What are SPF, DKIM and DMARC
SPF (Sender Policy Framework) is a DNS text entry which shows a list of servers that should be considered allowed to send mail for a specific domain. Incidentally the fact that SPF is a DNS entry can also considered a way to enforce the fact that the list is authoritative for the domain, since the owners/administrators are the only people allowed to add/change that main domain zone.
DKIM (DomainKeys Identified Mail) should be instead considered a method to verify that the messages’ content are trustworthy, meaning that they weren’t changed from the moment the message left the initial mail server. This additional layer of trustability is achieved by an implementation of the standard public/private key signing process. Once again the owners of the domain add a DNS entry with the public DKIM key which will be used by receivers to verify that the message DKIM signature is correct, while on the sender side the server will sign the entitled mail messages with the corresponding private key.

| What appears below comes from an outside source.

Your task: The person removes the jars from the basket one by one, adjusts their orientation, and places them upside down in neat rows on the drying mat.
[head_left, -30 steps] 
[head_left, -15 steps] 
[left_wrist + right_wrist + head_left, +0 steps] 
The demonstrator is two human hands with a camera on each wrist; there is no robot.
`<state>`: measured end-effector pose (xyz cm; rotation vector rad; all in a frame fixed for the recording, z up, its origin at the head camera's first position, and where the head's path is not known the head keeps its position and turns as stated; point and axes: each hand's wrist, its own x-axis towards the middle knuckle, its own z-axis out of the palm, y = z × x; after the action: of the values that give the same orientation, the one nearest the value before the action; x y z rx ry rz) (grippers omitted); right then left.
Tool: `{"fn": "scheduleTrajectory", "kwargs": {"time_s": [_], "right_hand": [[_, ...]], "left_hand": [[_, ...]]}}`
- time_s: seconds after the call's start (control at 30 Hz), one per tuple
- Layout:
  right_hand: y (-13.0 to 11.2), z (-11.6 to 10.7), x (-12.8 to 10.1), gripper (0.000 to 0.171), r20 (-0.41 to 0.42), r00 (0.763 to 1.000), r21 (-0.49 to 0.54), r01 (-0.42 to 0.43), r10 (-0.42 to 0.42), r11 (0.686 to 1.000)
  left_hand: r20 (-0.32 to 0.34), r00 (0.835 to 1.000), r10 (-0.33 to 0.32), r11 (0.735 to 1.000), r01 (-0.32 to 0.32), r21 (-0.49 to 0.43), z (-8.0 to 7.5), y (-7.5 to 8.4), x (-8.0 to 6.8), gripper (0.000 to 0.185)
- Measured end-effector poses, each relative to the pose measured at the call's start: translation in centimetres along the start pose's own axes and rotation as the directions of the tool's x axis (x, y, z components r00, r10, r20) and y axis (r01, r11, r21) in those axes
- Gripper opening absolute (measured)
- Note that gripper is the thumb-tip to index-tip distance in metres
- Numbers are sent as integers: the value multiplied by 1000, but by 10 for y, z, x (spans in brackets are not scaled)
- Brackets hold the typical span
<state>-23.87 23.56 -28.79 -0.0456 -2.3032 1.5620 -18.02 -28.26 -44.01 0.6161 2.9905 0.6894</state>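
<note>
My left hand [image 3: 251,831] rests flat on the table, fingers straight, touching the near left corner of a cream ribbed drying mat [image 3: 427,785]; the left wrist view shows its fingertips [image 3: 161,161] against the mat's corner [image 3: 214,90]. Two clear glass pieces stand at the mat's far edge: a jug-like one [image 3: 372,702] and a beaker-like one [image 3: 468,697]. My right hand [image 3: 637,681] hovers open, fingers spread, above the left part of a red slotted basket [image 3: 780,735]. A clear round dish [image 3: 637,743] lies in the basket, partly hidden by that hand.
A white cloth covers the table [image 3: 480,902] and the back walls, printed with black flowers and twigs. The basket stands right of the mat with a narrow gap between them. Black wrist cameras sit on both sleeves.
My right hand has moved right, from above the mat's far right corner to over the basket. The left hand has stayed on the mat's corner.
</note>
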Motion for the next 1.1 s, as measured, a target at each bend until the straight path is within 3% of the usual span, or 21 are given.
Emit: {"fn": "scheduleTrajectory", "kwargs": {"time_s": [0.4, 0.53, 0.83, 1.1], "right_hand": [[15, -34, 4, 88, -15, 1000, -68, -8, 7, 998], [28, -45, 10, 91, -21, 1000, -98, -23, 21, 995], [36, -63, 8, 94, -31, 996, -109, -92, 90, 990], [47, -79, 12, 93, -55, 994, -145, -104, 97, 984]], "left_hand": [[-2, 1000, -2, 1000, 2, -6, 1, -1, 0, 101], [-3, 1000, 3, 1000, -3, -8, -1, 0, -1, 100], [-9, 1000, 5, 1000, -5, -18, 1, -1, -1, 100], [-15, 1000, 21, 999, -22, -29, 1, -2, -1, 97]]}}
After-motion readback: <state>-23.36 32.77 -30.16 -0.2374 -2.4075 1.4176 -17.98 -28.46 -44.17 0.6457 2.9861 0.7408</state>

DMARC (Domain-based Message Authentication, Reporting and Conformance) empowers SPF and DKIM by stating a clear policy which should be used about both the aforementioned tools and allows to set an address which can be used to send reports about the mail messages statistics gathered by receivers against the specific domain .
How do they work?
All these tools relies heavily on DNS and luckily their functioning process, after all the setup phase is finished, is simple enough to be (roughly) explained below:
- upon receipt the HELO message and the sender address are fetched by the receiving mail server
- the receiving mail server runs an TXT DNS query against the claimed domain SPF entry
- the SPF entry data is then used to verify the sender server
- in case the check fails a rejection message is given to the sender server
- when sending an outgoing message, the last server within the domain infrastructure checks against its internal settings if the domain used in the “From:” header is included in its “signing table”. If not the process stops here
- a new header, called “DKIM-Signature”, is added to the mail message by using the private part of the key on the message content
- from here on the message main content cannot be modified otherwise the DKIM header won’t match anymore
- upon reception the receiving server will make a TXT DNS query to retrieve the key used in the DKIM-Signature field
- the DKIM header check result can be then used when deciding if a message is fraudulent or trustworthy
- upon reception the receiving mail server checks if there is any existing DMARC policy published in the domain used by the SPF and/or DKIM checks
- if one or both the SPF and DKIM checks succeed while still being aligned with the policy set by DMARC, then the check is considered successful, otherwise it’s set as failed
- if the check fails, based on the action published by the DMARC policy, different actions are taken
The bad news: limits and best practices
Unfortunately even by having a perfectly functional mail system with all the above tools enforced you won’t be 100% safe from the bad guys out there. Not all servers are using all three tools shown above. It’s enough to take a look at the table shown in Wikipedia  to see how that’s possible.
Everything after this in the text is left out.